*EXERCISE AIM*:
Tally the lines in the entries where the string "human" appears, and write only the total.

===== MATERIAL SHOWN =====

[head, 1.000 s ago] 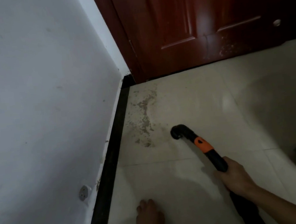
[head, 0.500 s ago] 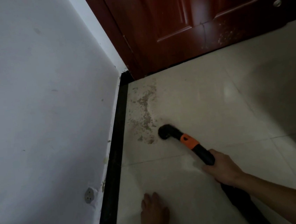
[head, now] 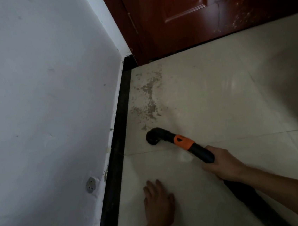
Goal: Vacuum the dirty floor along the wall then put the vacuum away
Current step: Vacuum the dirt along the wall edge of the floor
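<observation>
the white wall [head: 42,105] fills the left side, matte and lightly scuffed, with a small round metal plate [head: 91,184] fixed low on it. the floor [head: 226,104] is pale glossy tile with thin grout lines, catching a soft sheen. a dark red-brown panelled door [head: 207,14] closes the far end, its lower part speckled with pale spots. a black baseboard [head: 118,143] runs along the foot of the wall to the corner by the door.

the right forearm reaches in from the lower right, and the right hand [head: 223,164] has its fingers clenched round the vacuum wand [head: 201,150], knuckles up, gripping just behind the orange collar [head: 183,141]. behind the hand a thick black tube [head: 249,196] trails off to the lower right. the left hand [head: 158,202] lies palm down on the tile near the baseboard, fingers released and spread flat, holding nothing.

the wand is black, smooth and round, slanting up and to the left from the hand. its tip is a curved black elbow nozzle [head: 153,136], mouth down on the tile, near the baseboard but apart from it.

a patch of grey-brown dirt [head: 149,98], gritty and blotchy, stretches along the tile from near the door corner toward the nozzle; its nearest specks lie just beyond the nozzle's far edge.
</observation>
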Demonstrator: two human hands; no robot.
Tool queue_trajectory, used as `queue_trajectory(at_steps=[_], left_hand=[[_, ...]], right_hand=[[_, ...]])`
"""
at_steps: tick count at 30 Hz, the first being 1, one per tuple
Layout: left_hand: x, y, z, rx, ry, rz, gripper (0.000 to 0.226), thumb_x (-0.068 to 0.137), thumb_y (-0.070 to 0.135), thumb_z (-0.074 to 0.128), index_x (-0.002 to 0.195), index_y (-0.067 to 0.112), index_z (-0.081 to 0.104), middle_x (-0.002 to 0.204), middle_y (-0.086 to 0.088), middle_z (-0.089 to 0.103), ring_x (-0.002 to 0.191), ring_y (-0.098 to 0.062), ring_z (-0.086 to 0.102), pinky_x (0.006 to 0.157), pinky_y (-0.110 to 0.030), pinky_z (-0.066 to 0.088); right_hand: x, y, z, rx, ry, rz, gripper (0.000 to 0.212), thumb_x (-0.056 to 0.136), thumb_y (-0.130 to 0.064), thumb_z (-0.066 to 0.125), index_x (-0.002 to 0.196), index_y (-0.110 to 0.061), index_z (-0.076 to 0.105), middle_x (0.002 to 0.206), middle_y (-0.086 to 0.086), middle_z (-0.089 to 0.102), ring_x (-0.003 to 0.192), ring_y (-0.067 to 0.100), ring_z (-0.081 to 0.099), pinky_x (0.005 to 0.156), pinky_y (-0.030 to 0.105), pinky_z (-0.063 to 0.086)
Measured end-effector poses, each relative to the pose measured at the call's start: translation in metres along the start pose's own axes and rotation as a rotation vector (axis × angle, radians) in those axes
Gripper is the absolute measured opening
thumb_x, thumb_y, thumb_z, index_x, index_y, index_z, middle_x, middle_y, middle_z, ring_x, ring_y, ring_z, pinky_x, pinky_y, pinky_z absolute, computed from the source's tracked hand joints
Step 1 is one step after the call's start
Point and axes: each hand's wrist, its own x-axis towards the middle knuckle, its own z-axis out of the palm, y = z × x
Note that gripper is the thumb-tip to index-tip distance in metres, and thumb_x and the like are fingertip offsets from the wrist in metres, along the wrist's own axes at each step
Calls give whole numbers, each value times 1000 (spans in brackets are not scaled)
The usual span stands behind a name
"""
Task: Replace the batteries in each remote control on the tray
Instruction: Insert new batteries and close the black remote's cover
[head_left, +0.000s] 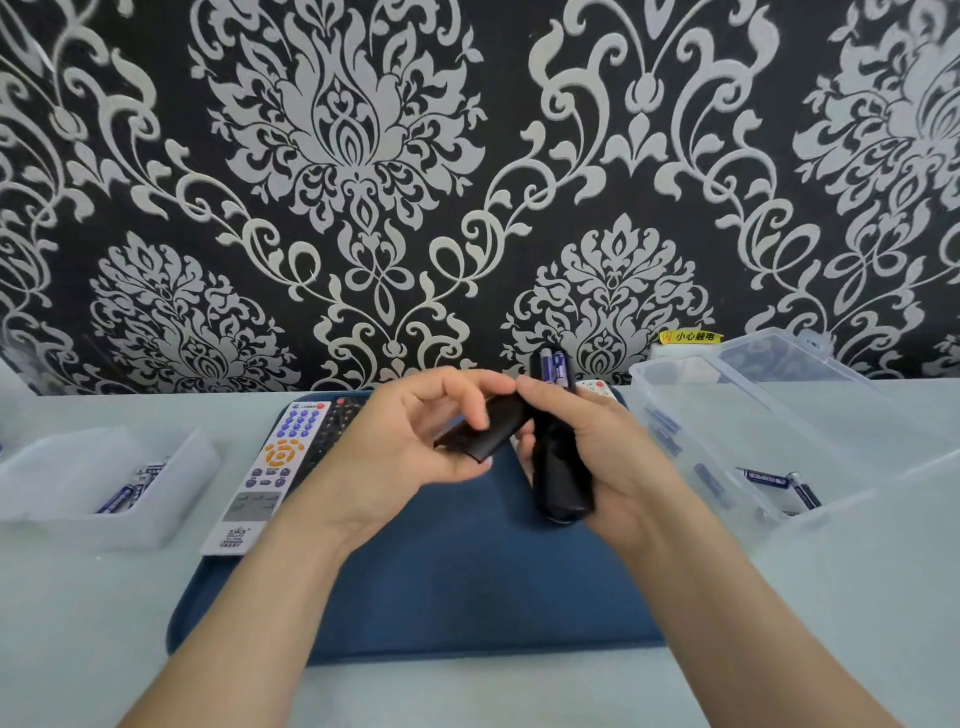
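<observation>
- The black remote (558, 467) is held in the centre of the frame, above the blue tray (467, 597). Its long axis runs nearly up and down the picture, leaning a little to the left at the bottom, with the back side towards the camera.
- Its upper end points at the patterned wall, and the battery bay there is uncovered, showing two blue-and-silver batteries (551, 366) side by side.
- The right hand (597, 447) wraps around the remote's lower half, fingers closed on the body.
- The left hand (410, 441) pinches the black battery cover (488, 428) between thumb and fingers. The cover lies slantwise, its upper end meeting the remote just below the bay.
- A white remote (270, 467) with blue and orange buttons lies face up along the tray's left edge, long axis tilted towards upper right; another dark remote (332, 426) lies just beside it, partly hidden by the left hand.
- A translucent tub (104, 483) at left holds a few blue batteries (130, 488).
- A clear plastic box (779, 441) at right, lid raised, holds several more blue batteries (774, 480).
</observation>
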Motion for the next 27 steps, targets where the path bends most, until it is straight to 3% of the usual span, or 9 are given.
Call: queue_trajectory(at_steps=[2, 4, 7, 10, 13, 15, 17, 23, 27], left_hand=[[-3, 4, -8, 79, -187, -93, 52, 63, -2, 74, 106, 26, 66, 136, 6, 55, 127, -9, 51, 92, -24, 48], [-4, 5, -6, 88, -132, -168, 58, 67, 15, 78, 121, 28, 59, 132, 5, 57, 115, -10, 59, 89, -28, 51], [0, 3, 2, 107, 40, -264, 50, 74, 20, 73, 121, 27, 58, 109, -5, 70, 80, -14, 66, 63, -22, 50], [2, 4, -7, 197, 136, -236, 48, 79, -1, 70, 118, 25, 60, 90, 3, 73, 74, -10, 64, 68, -21, 50], [4, 9, -16, -122, 376, -203, 36, 80, -6, 62, 107, 19, 63, 76, 2, 65, 66, -14, 61, 63, -23, 53], [4, 13, -15, -376, 414, -231, 18, 81, 1, 59, 94, 14, 61, 74, -2, 59, 63, -17, 62, 61, -27, 56], [3, 14, -16, -405, 396, -255, 11, 82, 4, 56, 89, 13, 60, 76, -5, 59, 63, -18, 62, 58, -26, 54], [0, 9, -13, 152, 275, -334, 24, 87, 0, 62, 105, 15, 63, 75, -2, 64, 57, -11, 56, 54, -22, 47], [-1, 6, -18, 236, 300, -315, 27, 82, 1, 70, 106, 13, 65, 76, -7, 69, 58, -15, 57, 63, -28, 49]], right_hand=[[-1, -3, -2, -61, 44, -92, 10, 84, -9, 74, 83, -9, 64, 64, 2, 63, 51, 11, 52, 50, 19, 50], [-3, -5, -2, -176, 54, -199, 15, 84, -7, 74, 86, -9, 59, 61, 0, 62, 48, 10, 53, 49, 20, 50], [-5, -2, 0, -320, 12, -280, 17, 85, -8, 74, 90, -9, 58, 64, 3, 62, 49, 10, 56, 50, 22, 50], [-8, 4, 7, -401, -56, -194, 17, 95, -25, 64, 101, -10, 62, 75, 6, 68, 56, 11, 61, 51, 24, 50], [-10, 3, 11, -419, -92, -44, 32, 101, -38, 49, 105, -10, 64, 80, 7, 70, 54, 14, 60, 50, 25, 52], [-11, 3, 11, -485, -127, 0, 26, 101, -31, 50, 104, -10, 65, 76, 10, 67, 55, 17, 60, 53, 27, 52], [-12, 2, 10, -573, -209, 28, 16, 98, -18, 53, 106, -10, 64, 69, 11, 61, 54, 17, 59, 55, 27, 52], [-11, 1, -2, -788, -430, 23, 12, 94, -1, 61, 105, -2, 63, 76, 5, 57, 68, 17, 66, 66, 32, 59], [-7, 5, -3, -727, -416, 29, 25, 89, 1, 66, 114, 5, 64, 80, 8, 63, 74, 21, 68, 70, 33, 60]])
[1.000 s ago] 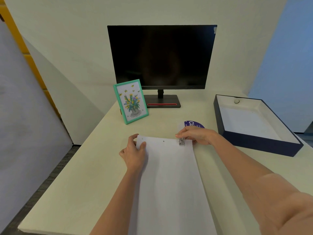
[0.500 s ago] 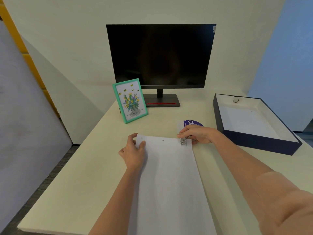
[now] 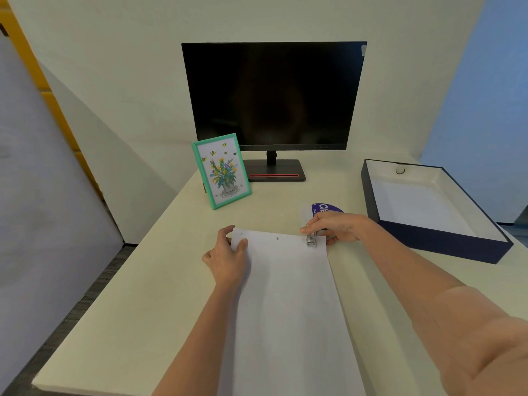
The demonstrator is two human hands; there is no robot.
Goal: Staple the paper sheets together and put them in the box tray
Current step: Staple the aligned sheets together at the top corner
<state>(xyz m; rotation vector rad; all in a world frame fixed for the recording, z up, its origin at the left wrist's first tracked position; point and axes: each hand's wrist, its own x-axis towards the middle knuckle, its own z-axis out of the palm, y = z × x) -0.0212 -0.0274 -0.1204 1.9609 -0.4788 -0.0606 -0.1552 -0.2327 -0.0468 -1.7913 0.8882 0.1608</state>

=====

*SOLUTION TO THIS TASK*:
2